• _Instructions for the task_
Find and copy the lines in the records beneath this task that contain the word "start".

• _Input data_
* * * * * * * * *

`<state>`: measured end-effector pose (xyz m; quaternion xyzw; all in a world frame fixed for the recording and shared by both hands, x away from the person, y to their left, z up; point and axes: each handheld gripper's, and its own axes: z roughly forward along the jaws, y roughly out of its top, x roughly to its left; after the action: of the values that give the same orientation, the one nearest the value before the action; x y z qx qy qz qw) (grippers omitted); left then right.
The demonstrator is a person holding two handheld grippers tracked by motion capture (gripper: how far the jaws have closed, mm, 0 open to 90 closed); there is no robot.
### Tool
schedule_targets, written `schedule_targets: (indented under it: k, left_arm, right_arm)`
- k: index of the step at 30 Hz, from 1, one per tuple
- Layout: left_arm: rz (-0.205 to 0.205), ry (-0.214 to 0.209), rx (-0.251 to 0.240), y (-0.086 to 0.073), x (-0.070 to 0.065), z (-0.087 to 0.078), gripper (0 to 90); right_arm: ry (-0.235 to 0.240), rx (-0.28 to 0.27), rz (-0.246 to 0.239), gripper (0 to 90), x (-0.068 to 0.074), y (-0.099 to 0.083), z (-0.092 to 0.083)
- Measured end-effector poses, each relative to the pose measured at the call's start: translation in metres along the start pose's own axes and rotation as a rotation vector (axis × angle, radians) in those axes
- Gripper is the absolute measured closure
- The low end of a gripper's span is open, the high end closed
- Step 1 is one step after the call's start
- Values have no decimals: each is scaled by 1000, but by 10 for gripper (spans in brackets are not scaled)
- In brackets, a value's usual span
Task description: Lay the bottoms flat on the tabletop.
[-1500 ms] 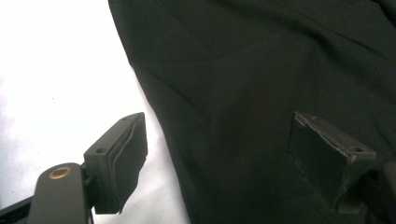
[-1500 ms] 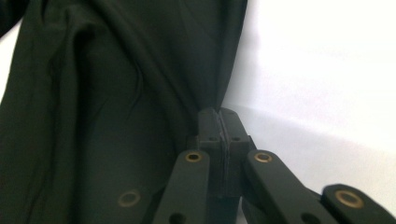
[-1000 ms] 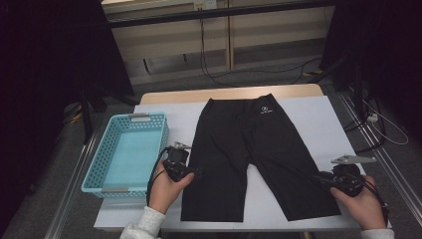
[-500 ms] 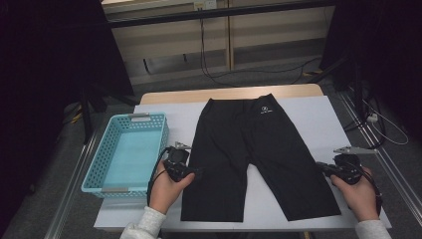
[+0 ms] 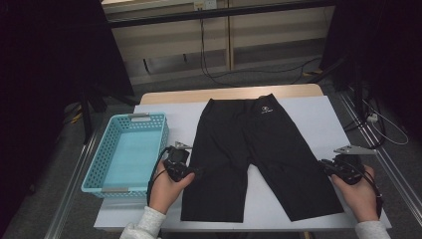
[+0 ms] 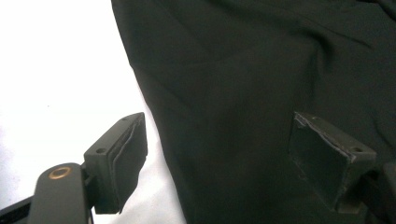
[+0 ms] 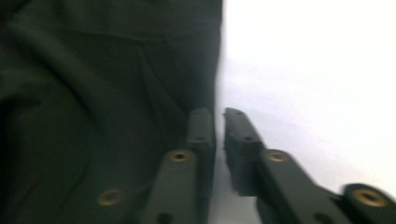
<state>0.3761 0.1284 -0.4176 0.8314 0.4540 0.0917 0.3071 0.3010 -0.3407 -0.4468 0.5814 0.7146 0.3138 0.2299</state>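
Left gripper (image 5: 195,171): jaws wide apart, straddling the outer edge of the left leg of the shorts (image 5: 259,159). In the left gripper view (image 6: 217,156) one pad sits over the white table cover (image 6: 60,84) and the other over black cloth; neither presses on the fabric. The left hand (image 5: 166,186) holds it low on the table.

Right gripper (image 5: 326,167): jaws nearly together, a thin gap showing between them; they have just been opening a little. In the right gripper view (image 7: 219,140) the tips sit right at the outer edge of the right leg, one pad over cloth and one over the white cover. No cloth can be seen in the gap, and blur makes it hard to tell whether the tips touch the hem. The right hand (image 5: 361,194) holds it near the table's right edge.

Shorts: black, spread flat in the middle of the table (image 5: 308,112), waistband at the far side, legs towards the person, small white logo near the waist.

Basket (image 5: 94,172): turquoise plastic, at the table's left edge, just beside the left gripper, apart from the shorts.

Hard to make out: the surroundings are dark; the forearms are cut off by the lower frame edge.
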Motion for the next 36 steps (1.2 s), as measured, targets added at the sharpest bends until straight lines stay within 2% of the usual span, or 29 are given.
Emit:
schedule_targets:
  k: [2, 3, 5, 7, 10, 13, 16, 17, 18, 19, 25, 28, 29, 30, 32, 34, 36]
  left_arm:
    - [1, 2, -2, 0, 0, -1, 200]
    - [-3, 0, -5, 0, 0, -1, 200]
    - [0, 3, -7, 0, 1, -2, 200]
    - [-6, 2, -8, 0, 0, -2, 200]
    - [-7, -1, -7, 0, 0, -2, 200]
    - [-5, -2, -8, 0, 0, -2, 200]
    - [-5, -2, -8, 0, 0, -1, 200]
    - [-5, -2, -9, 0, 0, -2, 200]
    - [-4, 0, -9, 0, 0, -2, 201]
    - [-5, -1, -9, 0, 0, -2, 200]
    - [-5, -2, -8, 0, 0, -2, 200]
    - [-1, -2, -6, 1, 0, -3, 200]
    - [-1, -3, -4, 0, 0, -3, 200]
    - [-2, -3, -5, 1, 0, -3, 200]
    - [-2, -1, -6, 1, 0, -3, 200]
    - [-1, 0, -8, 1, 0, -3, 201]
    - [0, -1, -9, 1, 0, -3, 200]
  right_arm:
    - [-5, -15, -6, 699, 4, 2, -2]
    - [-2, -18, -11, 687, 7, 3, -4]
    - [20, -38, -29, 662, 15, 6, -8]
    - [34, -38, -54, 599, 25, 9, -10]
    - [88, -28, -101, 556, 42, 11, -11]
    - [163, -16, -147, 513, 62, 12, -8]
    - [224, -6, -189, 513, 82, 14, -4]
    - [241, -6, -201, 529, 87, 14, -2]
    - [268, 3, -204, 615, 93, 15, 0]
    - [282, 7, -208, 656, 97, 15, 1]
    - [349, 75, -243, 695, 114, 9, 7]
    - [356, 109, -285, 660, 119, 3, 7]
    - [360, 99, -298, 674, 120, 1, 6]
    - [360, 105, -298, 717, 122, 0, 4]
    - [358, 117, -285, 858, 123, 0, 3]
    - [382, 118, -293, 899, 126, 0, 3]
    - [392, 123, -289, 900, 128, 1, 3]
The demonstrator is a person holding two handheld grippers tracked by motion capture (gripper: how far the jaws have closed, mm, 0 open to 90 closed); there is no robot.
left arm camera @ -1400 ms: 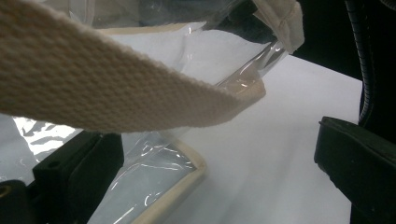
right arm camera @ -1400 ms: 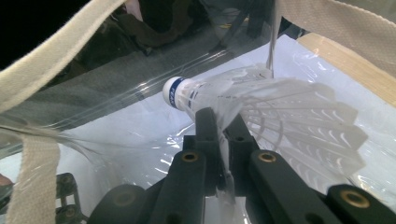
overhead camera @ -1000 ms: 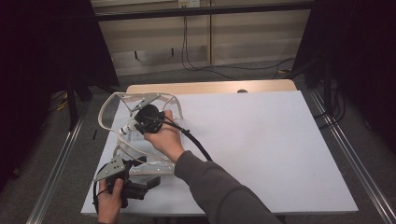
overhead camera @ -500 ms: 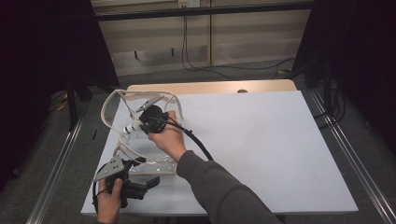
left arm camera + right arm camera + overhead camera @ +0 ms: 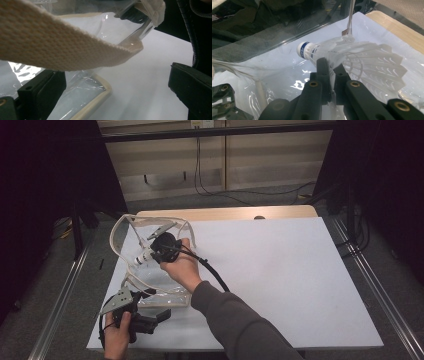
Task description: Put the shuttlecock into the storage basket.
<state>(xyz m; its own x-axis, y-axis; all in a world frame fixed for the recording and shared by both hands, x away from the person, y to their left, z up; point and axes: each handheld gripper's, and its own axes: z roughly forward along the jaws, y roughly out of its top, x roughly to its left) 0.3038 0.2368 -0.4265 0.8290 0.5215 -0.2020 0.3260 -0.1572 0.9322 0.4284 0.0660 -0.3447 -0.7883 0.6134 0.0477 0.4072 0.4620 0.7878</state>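
Note:
A clear plastic bag with beige trim lies at the front left of the white table, and its beige strap arches up over its mouth. My right gripper is shut on a white feather shuttlecock inside that mouth. In the right gripper view the jaws pinch the shuttlecock by its skirt, with its blue-banded cork pointing away. My left gripper rests at the table's front left corner, open. In the left gripper view the bag's corner lies by one jaw, under the strap.
A wooden board sticks out past the table's far edge. Metal rails run along both sides of the table. The right gripper's black cable trails over the table beside the sleeve. Wires lie on the floor behind.
The strap loop and the bag's mouth have risen a little and spread around the right gripper. The right hand has barely shifted. The left hand has stayed still.

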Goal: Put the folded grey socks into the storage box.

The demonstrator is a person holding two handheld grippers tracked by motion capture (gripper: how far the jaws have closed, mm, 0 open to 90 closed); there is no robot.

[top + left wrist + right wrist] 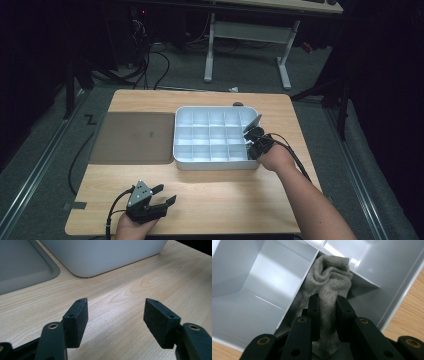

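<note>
A white divided tray [216,160] sits on the wooden table [215,195]. My right gripper [251,141] reaches into a compartment at the tray's near right corner. In the right gripper view its jaws are shut on a rolled grey sock [329,280], whose bunched end pushes down between the white dividers [299,293]. My left gripper [162,195] rests low over the table's front left, open with nothing between its pads [77,320]; bare wood lies ahead of it, and the tray's outer wall [105,255] stands beyond.
A flat grey lid or mat [132,137] lies left of the tray, its rim [37,277] close to the left gripper. A small dark object [238,104] sits at the table's far edge. A white desk frame [247,45] stands on the floor behind.
</note>
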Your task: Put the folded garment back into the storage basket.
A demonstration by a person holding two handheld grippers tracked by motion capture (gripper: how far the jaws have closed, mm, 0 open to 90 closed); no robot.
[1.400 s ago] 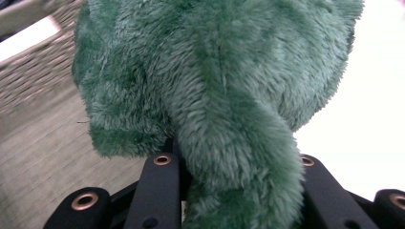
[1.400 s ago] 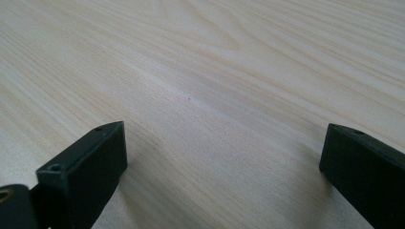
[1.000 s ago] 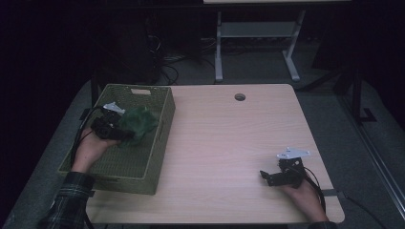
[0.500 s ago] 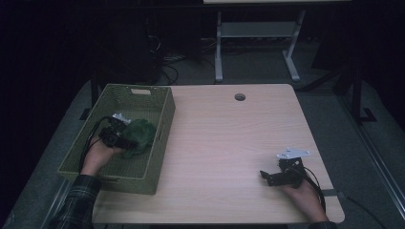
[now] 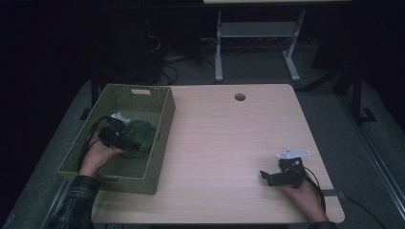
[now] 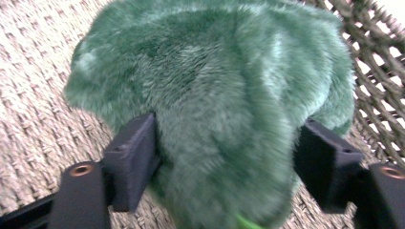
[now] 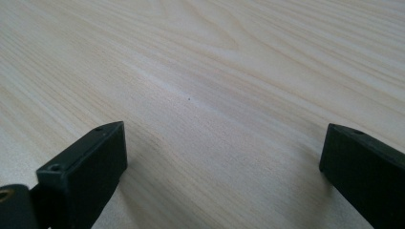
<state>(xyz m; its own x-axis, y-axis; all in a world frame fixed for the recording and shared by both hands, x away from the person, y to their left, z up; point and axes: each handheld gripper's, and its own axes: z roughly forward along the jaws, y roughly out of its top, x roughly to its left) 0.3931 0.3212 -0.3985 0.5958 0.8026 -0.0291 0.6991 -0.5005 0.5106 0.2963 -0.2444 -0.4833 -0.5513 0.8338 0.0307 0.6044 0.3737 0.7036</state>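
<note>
Green plush toy [image 5: 139,137] lying on the woven floor of the basket [image 5: 143,93], near its right wall, at the left side of the tabletop [image 5: 229,143]. In the left gripper view the toy [image 6: 215,109] sits between the two black jaws, with the basket floor [image 6: 33,95] behind it and the wall [image 6: 377,71] at the right. The left gripper [image 5: 125,142] has just been opening: its jaws now stand apart, the one on the view's left against the fur, the other with a slight gap, so that the toy is between them and no longer pinched. Compared with the frame a second earlier, the left hand [image 5: 98,155] and the toy are lower in the basket; then the toy was carried above the rim, now it rests inside. Farther right, the tabletop is bare wood with a round grommet hole [image 5: 239,97] near its far edge. At the near right corner, the right gripper [image 5: 267,177] rests on the tabletop in the right hand [image 5: 301,191], in the same place as before. In the right gripper view its jaws are wide apart over bare wood [image 7: 200,95], with nothing between them.
</note>
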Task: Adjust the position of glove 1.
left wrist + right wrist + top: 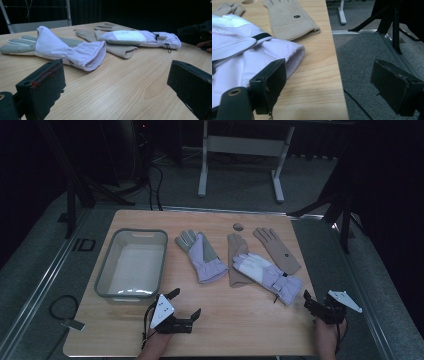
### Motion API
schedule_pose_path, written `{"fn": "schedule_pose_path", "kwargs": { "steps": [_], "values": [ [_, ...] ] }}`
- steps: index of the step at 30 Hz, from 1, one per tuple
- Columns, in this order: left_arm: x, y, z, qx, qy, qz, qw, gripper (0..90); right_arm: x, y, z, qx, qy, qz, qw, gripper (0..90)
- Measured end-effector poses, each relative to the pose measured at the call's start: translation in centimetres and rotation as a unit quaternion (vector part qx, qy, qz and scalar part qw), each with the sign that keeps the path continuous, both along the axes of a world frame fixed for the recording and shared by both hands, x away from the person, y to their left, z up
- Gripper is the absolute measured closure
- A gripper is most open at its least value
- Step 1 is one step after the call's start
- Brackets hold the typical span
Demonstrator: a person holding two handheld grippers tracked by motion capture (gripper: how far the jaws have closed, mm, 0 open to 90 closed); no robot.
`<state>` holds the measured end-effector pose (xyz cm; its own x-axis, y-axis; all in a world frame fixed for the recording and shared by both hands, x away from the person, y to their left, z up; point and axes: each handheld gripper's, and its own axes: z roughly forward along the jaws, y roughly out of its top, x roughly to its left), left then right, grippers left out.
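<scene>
Four gloves lie on the wooden table (225, 320), right of a grey tub (132, 262) that stands empty. One lilac glove (201, 256) sits just right of the tub; a second lilac glove (267, 276) lies across one tan glove (236, 262), with the other tan glove (276, 249) farther right. Padded and floppy, the lilac ones look light and easily crushed; I judge the gathered cuff the best place to pinch. The left gripper (186, 307) is at the near edge, jaws wide apart and holding nothing, facing the first cuff. The right gripper (308, 301) is likewise spread and bare, one jaw just beside the second lilac cuff.
</scene>
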<state>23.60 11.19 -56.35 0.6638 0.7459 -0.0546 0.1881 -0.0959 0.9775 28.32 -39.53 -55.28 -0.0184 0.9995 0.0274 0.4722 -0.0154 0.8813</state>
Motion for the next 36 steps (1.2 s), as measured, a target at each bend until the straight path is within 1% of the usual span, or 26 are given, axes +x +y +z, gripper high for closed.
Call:
{"fn": "schedule_pose_path", "kwargs": {
  "steps": [2, 4, 8, 11, 12, 14, 16, 17, 18, 20, 22, 23, 25, 26, 27, 28, 29, 30, 31, 32, 33, 34, 35, 36],
  "values": [
    [0.0, 0.0, 0.0, 0.003, -0.001, 0.0, 1.0, 1.5, 0.0, -0.1, 0.0, 0.007, 0.003, 0.004, 1.0, 11.3],
    [0.0, -0.1, 0.0, 0.004, -0.001, 0.0, 1.0, 1.5, -0.1, -0.1, 0.0, 0.009, 0.005, 0.007, 0.9999, 11.0],
    [0.0, -0.1, 0.0, 0.003, 0.001, 0.001, 1.0, 1.5, -0.1, 0.0, 0.2, -0.01, 0.01, 0.012, 0.9998, 10.9],
    [0.0, -0.1, 0.0, 0.002, 0.0, 0.002, 1.0, 1.5, -0.2, -0.1, 0.9, -0.015, 0.004, 0.012, 0.9998, 10.9],
    [0.0, -0.1, 0.0, 0.002, 0.0, 0.002, 1.0, 1.5, -0.2, -0.1, 1.3, -0.012, -0.002, 0.018, 0.9998, 12.3],
    [0.0, -0.1, 0.0, 0.003, -0.001, 0.003, 1.0, 1.5, 0.1, -0.2, 2.0, -0.004, 0.013, 0.049, 0.9987, 14.2],
    [0.0, 0.0, 0.0, 0.002, 0.0, 0.003, 1.0, 1.5, 0.2, -0.1, 2.2, -0.005, 0.016, 0.053, 0.9985, 15.3],
    [0.0, 0.0, 0.0, 0.001, 0.0, 0.003, 1.0, 1.5, 0.3, 0.1, 2.9, 0.002, 0.007, 0.068, 0.9976, 15.7],
    [0.0, 0.0, 0.0, 0.001, 0.0, 0.003, 1.0, 1.5, 0.4, 0.3, 3.2, 0.006, -0.001, 0.073, 0.9973, 15.4],
    [0.0, 0.0, 0.0, 0.0, 0.001, 0.002, 1.0, 1.5, 0.6, 0.8, 4.1, 0.004, -0.005, 0.075, 0.9972, 15.1],
    [0.0, 0.0, 0.0, 0.001, 0.001, 0.001, 1.0, 1.5, 1.0, 1.2, 5.1, 0.01, -0.011, 0.078, 0.9968, 13.5],
    [0.0, 0.0, 0.0, 0.002, 0.001, 0.001, 1.0, 1.5, 1.2, 1.4, 5.7, 0.012, -0.01, 0.075, 0.9971, 13.5],
    [0.0, 0.0, 0.0, 0.002, 0.0, 0.0, 1.0, 1.5, 1.9, 1.9, 6.9, 0.02, 0.002, 0.08, 0.9966, 13.2],
    [0.0, 0.0, 0.0, 0.002, 0.0, 0.0, 1.0, 1.5, 2.2, 2.2, 7.5, 0.017, 0.004, 0.079, 0.9967, 13.5],
    [0.0, 0.0, 0.0, 0.002, 0.0, 0.0, 1.0, 1.5, 2.5, 2.5, 8.1, 0.019, 0.002, 0.078, 0.9968, 14.2],
    [0.0, 0.0, 0.0, 0.002, 0.0, -0.001, 1.0, 1.5, 2.8, 2.7, 8.6, 0.032, 0.0, 0.1, 0.9945, 13.2],
    [0.0, 0.0, 0.0, 0.001, 0.0, -0.001, 1.0, 1.5, 3.0, 3.1, 9.1, 0.035, -0.001, 0.108, 0.9935, 13.5],
    [0.0, 0.0, 0.0, 0.002, 0.0, -0.001, 1.0, 1.5, 3.2, 3.5, 9.7, 0.032, -0.005, 0.111, 0.9932, 14.9],
    [0.0, 0.0, 0.0, 0.001, 0.0, -0.002, 1.0, 1.5, 3.5, 4.0, 10.1, 0.029, -0.005, 0.125, 0.9917, 15.2],
    [0.0, 0.0, 0.0, 0.001, 0.0, -0.002, 1.0, 1.5, 3.7, 4.4, 10.6, 0.028, -0.003, 0.128, 0.9913, 15.2],
    [0.0, 0.0, 0.0, 0.001, 0.0, -0.002, 1.0, 1.5, 4.0, 4.8, 10.9, 0.032, -0.008, 0.136, 0.9901, 15.2],
    [0.0, 0.0, 0.0, 0.001, 0.001, -0.002, 1.0, 1.5, 4.3, 5.3, 11.3, 0.034, -0.003, 0.148, 0.9885, 14.6],
    [0.0, 0.0, 0.0, 0.001, 0.001, -0.002, 1.0, 1.5, 4.6, 5.8, 11.6, 0.031, -0.002, 0.151, 0.9881, 13.5],
    [0.0, 0.0, 0.0, 0.001, 0.001, -0.003, 1.0, 1.5, 4.9, 6.2, 11.9, 0.032, -0.003, 0.159, 0.9868, 13.5]
  ]
}}
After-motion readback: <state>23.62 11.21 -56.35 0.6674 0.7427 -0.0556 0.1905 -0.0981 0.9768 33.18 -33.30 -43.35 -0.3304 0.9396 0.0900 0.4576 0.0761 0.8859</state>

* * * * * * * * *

• _Solution to the exercise_
- Measured end-effector poses, each relative to the pose measured at the call's start: translation in metres along the start pose's own axes and rotation as a rotation vector (axis × angle, radians) in those axes
- Step 1 is one step after the call's start
- Measured end-effector poses, each relative to the pose measured at the call's start: translation in centimetres and rotation as a unit quaternion (vector part qx, qy, qz and scalar part qw), each with the sign that keeps the path continuous, both along the axes of a world frame fixed for the recording and shared by both hands, x away from the person, y to their left, z up
- Step 1 is one step after the call's start

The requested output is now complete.